Re: Networking design proposal

bug-hurd

[Date Prev][Date Next][Thread Prev][Thread Next][Date Index][Thread Index]

Re: Networking design proposal

From:	Niels Möller
Subject:	Re: Networking design proposal
Date:	06 Nov 2002 14:52:25 +0100
User-agent:	Gnus/5.09 (Gnus v5.9.0) Emacs/21.2

Hi again. Now I've read your description twice, and there are still a
few things that I find are unclear, and there are also a few things
that I think I understand, and which I believe are wrong.

Olivier Péningault <peningault@free.fr> writes:

> You didn't understand correctly. Layer 2 translator performs ethernet +
> arp, not ip !

I think it's unclear to talk about a "layer 2" translator. To me,
"layer 2" is naturally an interface, not an action or a translation.
So you need to say explicitly what the interfaces are on each side of
the translator.

>From your description, my guess is that you mean that on one end, the
translator talks to some device driver to send and receive ethernet
frames. And on the other end, it sends and receives ip packets to the
upper layer. If so, it's about the same thing as what I called "layer
3 part I" (I tried naming my blocks after the interface understood by
the upper interface of the block. I'll try to stick to your
terminology for the rest of this message).

Is that right, or do I still misunderstand you?

> Here is a draw of my idea (for ethernet/ip) :
> 
> __________________   _____________________  ___________________
> | L3 translator  |   |  L3 translator    |  | L3 translator   |
> | 192.168.1.1/32 |   | 192.168.2.1/32    |  | 2001::1/128 ;)  |
> ------------------   ---------------------  -------------------
>  | Mach              || Mach     | Mach       | Mach
>  | port              || port     | port       | port
>  | 1                 || 2 5      | 3          | 4
> ______________________________  _______________________________
> | L2 trans on /dev/eth0      |  | L2 trans on /dev/eth1       |
> |Registred L3 trans :        |  |Registred L3 trans:          |
> | + 1 192.168.1.1/32 0x800   |  | + 3 192.168.2.1/32 0x800    |
> | + 2 192.168.2.0/24 0x800   |  | + 4 2001::1/128    0x86DD   |
> | + 0.0.0.0/0        0x800   |  |                             |
> ------------------------------  -------------------------------
>                |                               |
> -------------------------------------------------------------------
> 
>  K  E  R  N  E  L    W /    D  E  V  I  C  E    D  R  I  V  E  R  S
> 
> --------------------------------------------------------------------

Looks reasonable to me. I'd do some details a little differently, but
I think it's basically right.

> > Such an icmp service makes sense if one has several independent
> > processes doing transport that talk to the same interface. But I'm not
> > sure that makes sense; I think it's better to have at most one
> > transport proces per ip number, to get easy management of portnumbers.
> This would require a lot of memory !

I don't understand this comment.

> > Are there any icmp messages that you can process without knowledge of
> > transport level state?
> No, but think about ISO-CLNP. It is a stand alone layer 3 protocol, data
> transmission (a la ip) and control (a la icmp) are implemented in this
> protocol. If icmp is implemented with layer 4 protocols, you won't be
> able to implement protocols built like CLNP.

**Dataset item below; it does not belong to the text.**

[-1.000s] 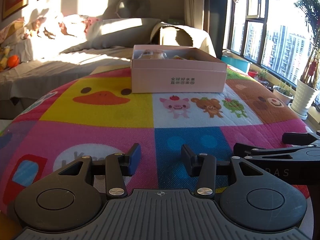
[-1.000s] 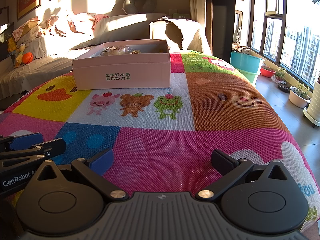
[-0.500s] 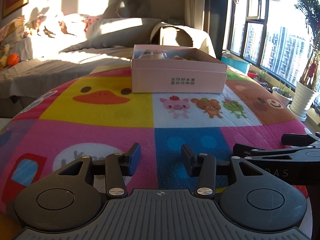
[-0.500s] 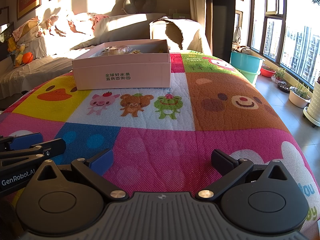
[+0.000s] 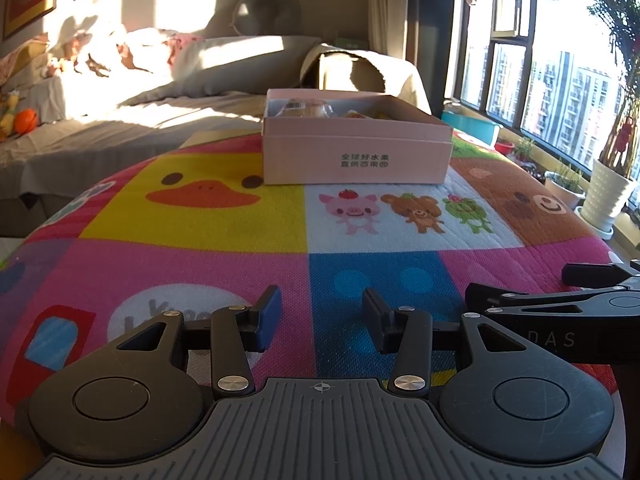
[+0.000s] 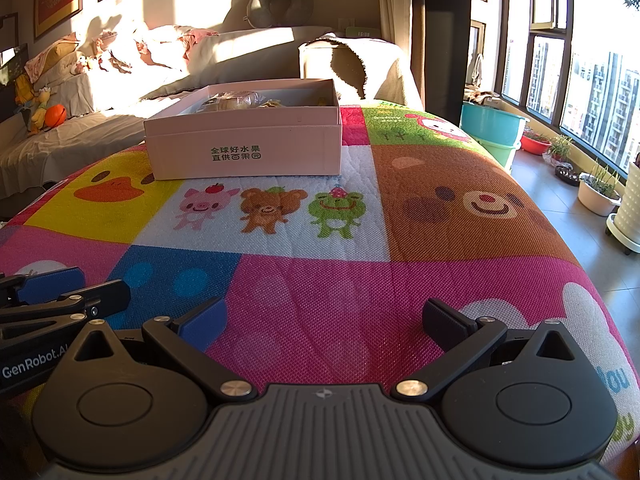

You sure can. Consider a hardware bridge that talks plain IP (e.g over
ethernet) on one port, and IP over CLNP on another. If CLNP requires
that icmp packets are encapsulated differently from other ip packets,
then the bridge will have to look into the IP packets it receives and
do the right thing. (I don't know CLNP, but that's the way it has to
work if you want to use it with IP and interoperate with any other
link technology). A hurd CLNP driver could do the same thing, just
looking into the ip packets to figure out how to transmit them. And I
don't think we need any tweaks in the interfaces to optimize for the
CLNP case.

> I want to have ip and icmp to run together, because they provide the two
> services of the layer 3 : data transmission, and control.

That sentence is very strange to me. To me, layer 3 is only one single
and quite primitive service: transport of IP datagrams between nodes
in the network. No more, no less. (And I don't think about the routing
that layer 3 has to under the hood as a service: A layer 3 user will
ask layer 3 "please deliver this IP packet", it won't ask "please
figure out the route for this packet" or "please figure out the path
MTU to this remote address").

> If you receive an icmp packet, you'll have enough information (ip
> header + 8 bytes of the layer 4 packet) to know to who you will
> notify this error.

You also need to understand some of layer 4. If you have a received
icmp packet and a bunch of clients, then you need some more
information about your clients, like "client 1 sends tcp-packets from
address 1.2.3.4" or "client 2 sends udp-packets from address 5.6.7.8,
port 47".

You could have a subscription interface where clients specifies to the
layer 3 code what an icmp packet should look like in order to be
interesting. But then it's more general to have a subscription
interface where client can specify what an *ip* packet should look like
in order to be interesting. And then the layer 3 code need not know
anything in particular about icmp.

How powerful rules do we need? I can think of at least four levels of power:

1. IP address only. Say what ip-addresses you want packets for.
2. IP address and upperlevel protocol code.
3. IP address, upperlevel protocol code, prefix of upperlevel packet.
4. Regexp matched against full ip packet.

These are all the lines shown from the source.